* WHAT THE EXERCISE ASKS: Return exactly those lines of the material below that fall between the line holding "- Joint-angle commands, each" and the line holding "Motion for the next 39", inclusive.
===== MATERIAL FOR THE TASK =====
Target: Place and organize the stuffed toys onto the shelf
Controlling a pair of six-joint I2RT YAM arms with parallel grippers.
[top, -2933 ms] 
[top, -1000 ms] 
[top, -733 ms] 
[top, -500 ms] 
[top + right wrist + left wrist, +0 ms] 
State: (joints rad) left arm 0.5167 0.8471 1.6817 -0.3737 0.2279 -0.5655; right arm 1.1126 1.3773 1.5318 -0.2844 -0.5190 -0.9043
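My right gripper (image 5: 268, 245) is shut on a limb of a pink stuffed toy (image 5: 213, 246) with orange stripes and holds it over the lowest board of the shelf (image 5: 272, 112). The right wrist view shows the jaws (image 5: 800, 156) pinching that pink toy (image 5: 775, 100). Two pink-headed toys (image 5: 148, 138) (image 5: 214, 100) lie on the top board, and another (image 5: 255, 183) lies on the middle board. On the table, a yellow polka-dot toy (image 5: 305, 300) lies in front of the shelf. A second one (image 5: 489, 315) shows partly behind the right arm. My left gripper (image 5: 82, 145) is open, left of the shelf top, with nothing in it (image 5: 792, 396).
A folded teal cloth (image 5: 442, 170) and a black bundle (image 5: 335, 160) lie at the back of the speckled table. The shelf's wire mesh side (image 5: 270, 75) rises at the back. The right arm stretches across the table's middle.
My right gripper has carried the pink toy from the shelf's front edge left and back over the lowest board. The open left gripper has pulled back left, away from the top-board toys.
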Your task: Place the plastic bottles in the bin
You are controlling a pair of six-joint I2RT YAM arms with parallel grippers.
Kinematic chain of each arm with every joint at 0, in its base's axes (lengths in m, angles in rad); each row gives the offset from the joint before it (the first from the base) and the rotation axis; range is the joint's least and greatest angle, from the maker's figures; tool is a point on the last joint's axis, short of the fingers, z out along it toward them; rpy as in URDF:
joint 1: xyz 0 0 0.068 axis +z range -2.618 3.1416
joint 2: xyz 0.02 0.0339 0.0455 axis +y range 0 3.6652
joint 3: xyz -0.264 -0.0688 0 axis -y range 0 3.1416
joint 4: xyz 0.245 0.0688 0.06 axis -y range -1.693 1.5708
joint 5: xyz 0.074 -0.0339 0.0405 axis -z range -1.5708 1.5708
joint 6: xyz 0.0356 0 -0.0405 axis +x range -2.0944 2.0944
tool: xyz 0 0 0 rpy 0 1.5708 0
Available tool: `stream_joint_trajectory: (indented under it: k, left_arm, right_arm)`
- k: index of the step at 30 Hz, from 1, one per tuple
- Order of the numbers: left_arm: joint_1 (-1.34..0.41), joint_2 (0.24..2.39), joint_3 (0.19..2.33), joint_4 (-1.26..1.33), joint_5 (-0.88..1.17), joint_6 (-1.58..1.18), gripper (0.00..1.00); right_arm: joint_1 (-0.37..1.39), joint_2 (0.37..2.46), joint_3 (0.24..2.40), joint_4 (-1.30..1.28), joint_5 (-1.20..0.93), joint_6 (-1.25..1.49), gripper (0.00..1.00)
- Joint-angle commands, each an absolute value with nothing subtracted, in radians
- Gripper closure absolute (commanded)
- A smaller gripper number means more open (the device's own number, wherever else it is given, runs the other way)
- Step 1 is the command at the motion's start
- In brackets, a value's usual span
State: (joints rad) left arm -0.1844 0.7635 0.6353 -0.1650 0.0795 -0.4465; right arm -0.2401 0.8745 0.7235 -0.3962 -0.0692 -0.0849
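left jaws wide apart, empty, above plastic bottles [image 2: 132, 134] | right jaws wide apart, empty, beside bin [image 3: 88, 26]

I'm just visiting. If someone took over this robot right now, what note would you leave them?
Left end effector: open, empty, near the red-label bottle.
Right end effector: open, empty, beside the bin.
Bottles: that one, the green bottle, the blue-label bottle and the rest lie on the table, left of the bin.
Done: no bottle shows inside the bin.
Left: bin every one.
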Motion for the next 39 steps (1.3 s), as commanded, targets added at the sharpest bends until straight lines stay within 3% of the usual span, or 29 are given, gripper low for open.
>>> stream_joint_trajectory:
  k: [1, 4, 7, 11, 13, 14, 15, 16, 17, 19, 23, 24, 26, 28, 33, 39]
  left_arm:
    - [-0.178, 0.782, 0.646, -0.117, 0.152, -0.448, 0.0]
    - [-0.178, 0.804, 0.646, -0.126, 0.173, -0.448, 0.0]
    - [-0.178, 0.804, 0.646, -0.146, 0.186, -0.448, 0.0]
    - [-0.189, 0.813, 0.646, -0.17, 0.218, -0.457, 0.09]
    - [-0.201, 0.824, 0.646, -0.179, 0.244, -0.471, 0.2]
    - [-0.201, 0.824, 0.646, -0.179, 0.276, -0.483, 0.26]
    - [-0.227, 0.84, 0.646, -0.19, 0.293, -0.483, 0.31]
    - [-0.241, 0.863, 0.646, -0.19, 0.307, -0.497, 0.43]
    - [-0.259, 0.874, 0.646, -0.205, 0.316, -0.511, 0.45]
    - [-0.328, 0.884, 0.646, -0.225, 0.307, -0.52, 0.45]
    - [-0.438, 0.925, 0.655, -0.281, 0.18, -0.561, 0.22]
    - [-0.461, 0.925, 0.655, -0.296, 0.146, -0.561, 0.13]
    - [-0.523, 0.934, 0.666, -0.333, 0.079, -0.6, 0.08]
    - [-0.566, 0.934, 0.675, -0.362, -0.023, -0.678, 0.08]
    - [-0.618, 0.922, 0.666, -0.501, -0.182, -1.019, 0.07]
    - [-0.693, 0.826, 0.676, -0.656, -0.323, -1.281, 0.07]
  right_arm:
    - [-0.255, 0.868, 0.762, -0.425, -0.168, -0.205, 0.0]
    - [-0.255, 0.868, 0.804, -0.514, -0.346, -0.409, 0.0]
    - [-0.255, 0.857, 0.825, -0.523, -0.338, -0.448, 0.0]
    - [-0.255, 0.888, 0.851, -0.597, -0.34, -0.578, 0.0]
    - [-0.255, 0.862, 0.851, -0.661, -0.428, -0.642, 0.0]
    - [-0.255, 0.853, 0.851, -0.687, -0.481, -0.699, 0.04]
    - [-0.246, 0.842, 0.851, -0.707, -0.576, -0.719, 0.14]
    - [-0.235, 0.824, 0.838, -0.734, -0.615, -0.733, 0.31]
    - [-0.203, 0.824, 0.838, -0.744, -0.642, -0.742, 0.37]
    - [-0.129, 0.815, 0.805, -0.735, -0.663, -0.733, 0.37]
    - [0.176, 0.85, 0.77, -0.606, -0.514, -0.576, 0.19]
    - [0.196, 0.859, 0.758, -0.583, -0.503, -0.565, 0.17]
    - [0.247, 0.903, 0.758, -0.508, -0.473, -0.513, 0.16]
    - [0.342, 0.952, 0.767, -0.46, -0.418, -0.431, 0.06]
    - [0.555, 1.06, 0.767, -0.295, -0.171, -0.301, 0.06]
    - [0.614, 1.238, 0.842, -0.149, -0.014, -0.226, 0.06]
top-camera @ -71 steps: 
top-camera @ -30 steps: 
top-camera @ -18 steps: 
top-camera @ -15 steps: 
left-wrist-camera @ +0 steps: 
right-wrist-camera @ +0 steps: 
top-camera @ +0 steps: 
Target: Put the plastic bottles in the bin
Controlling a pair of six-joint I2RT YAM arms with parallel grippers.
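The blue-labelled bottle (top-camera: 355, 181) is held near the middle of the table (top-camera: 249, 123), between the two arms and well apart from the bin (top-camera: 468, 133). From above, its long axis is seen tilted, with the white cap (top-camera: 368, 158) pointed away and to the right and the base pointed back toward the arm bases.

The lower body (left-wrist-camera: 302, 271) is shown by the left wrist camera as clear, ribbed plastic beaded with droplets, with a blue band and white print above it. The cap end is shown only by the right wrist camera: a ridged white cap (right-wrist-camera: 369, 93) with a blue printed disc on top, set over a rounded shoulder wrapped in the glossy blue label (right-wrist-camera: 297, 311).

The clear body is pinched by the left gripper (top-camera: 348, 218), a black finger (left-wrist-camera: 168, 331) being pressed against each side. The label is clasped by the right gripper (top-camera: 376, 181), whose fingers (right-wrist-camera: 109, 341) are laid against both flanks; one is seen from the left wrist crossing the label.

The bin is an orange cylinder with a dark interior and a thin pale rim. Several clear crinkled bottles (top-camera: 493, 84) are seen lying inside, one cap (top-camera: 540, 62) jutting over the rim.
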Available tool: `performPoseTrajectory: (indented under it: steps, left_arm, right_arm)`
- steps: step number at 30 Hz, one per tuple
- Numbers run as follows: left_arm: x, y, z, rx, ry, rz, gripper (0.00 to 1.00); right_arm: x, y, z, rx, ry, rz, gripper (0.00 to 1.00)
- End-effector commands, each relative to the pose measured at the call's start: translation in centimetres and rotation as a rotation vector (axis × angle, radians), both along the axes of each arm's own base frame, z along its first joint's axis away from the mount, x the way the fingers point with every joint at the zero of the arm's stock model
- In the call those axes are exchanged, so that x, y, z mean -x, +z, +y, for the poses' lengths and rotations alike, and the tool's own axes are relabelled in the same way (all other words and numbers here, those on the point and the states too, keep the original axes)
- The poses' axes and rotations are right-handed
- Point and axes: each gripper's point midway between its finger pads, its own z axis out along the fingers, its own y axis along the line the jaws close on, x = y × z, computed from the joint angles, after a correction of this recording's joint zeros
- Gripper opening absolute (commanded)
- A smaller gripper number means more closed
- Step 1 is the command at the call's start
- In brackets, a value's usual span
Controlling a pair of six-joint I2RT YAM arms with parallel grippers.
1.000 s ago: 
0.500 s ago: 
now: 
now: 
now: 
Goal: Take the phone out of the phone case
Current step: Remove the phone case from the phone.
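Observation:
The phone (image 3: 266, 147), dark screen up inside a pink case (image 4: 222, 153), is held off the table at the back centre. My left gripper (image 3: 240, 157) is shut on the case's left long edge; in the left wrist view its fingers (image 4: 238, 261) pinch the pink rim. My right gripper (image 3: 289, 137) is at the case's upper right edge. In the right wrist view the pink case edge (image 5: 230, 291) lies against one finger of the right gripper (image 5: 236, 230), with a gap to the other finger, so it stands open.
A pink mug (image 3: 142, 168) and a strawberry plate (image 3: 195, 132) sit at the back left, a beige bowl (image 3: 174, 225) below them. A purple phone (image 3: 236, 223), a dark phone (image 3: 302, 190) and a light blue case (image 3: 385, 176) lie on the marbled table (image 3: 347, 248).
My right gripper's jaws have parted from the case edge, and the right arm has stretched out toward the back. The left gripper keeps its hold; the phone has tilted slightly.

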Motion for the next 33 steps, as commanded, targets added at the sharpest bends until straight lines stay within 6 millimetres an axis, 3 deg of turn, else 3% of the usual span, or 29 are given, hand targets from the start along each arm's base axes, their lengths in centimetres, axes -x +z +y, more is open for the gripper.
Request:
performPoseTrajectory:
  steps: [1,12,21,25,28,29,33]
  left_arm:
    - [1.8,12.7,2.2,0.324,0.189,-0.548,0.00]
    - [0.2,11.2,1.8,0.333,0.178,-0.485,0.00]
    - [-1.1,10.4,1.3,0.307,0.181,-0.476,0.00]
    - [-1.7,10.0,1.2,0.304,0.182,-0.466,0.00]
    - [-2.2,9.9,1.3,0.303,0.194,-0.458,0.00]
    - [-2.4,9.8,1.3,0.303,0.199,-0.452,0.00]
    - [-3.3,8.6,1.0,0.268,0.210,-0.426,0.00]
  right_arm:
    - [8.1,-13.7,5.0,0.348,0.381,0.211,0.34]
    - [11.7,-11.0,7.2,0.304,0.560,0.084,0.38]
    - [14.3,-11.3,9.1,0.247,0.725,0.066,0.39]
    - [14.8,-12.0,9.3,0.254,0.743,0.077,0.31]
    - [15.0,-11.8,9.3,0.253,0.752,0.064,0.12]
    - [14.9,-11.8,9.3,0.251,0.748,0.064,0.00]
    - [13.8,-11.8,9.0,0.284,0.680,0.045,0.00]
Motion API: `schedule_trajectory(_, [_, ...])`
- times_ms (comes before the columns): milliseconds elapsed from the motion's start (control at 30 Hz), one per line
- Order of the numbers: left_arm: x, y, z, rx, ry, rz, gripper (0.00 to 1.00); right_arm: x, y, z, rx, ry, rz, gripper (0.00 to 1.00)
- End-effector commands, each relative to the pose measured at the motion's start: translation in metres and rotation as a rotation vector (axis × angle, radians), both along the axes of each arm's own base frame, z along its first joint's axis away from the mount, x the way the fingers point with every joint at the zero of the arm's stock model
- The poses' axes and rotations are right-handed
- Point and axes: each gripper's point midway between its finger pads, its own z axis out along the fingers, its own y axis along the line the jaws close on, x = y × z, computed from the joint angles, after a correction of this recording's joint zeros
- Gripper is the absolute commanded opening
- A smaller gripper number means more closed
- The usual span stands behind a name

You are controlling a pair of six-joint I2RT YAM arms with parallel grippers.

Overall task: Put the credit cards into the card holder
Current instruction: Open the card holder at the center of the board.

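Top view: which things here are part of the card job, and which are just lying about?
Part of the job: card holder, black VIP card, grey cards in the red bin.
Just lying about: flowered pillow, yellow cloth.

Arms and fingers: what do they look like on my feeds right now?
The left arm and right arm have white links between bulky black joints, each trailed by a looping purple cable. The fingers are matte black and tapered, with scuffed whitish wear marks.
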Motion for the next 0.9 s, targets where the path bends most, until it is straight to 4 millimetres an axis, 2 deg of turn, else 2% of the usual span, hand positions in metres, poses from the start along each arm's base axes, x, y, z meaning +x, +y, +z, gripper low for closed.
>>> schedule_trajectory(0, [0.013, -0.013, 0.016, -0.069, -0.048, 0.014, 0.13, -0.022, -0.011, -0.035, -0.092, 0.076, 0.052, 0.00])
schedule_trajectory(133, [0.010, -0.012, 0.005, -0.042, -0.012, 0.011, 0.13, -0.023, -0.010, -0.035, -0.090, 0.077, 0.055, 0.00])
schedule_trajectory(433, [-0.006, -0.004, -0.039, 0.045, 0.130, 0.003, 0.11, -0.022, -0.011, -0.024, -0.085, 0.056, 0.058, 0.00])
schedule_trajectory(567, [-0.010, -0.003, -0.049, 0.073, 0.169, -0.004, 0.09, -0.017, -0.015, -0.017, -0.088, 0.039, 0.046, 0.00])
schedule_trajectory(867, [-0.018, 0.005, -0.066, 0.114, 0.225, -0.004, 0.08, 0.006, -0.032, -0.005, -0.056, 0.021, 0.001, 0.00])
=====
* RESPONSE TO THIS EXERCISE:
- Joint-angle commands, each an absolute value with nothing subtracted, in radians
- Gripper closure absolute (commanded)
- A smaller gripper number means more open (the device's own number, wherever else it is given, runs the other way)
- Step 1 is the command at the motion's start
- In brackets, a value's usual span
State: (joints rad) left arm -0.1844 0.7635 0.6353 -0.1650 0.0795 -0.4465; right arm -0.2401 0.8745 0.7235 -0.3962 -0.0692 -0.0849
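left jaws wide apart, empty, above plastic bottles [image 2: 132, 134] | right jaws wide apart, empty, beside bin [image 3: 88, 26]

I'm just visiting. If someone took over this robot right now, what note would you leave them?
Left end effector: open, empty, near the red-label bottle.
Right end effector: open, empty, beside the bin.
Bottles: that one, the green bottle, the blue-label bottle and the rest lie on the table, left of the bin.
Done: no bottle shows inside the bin.
Left: bin every one.
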Motion for the next 39 steps (1.3 s), as commanded, targets added at the sharpest bends until straight lines stay within 3% of the usual span, or 29 are given, gripper low for open.

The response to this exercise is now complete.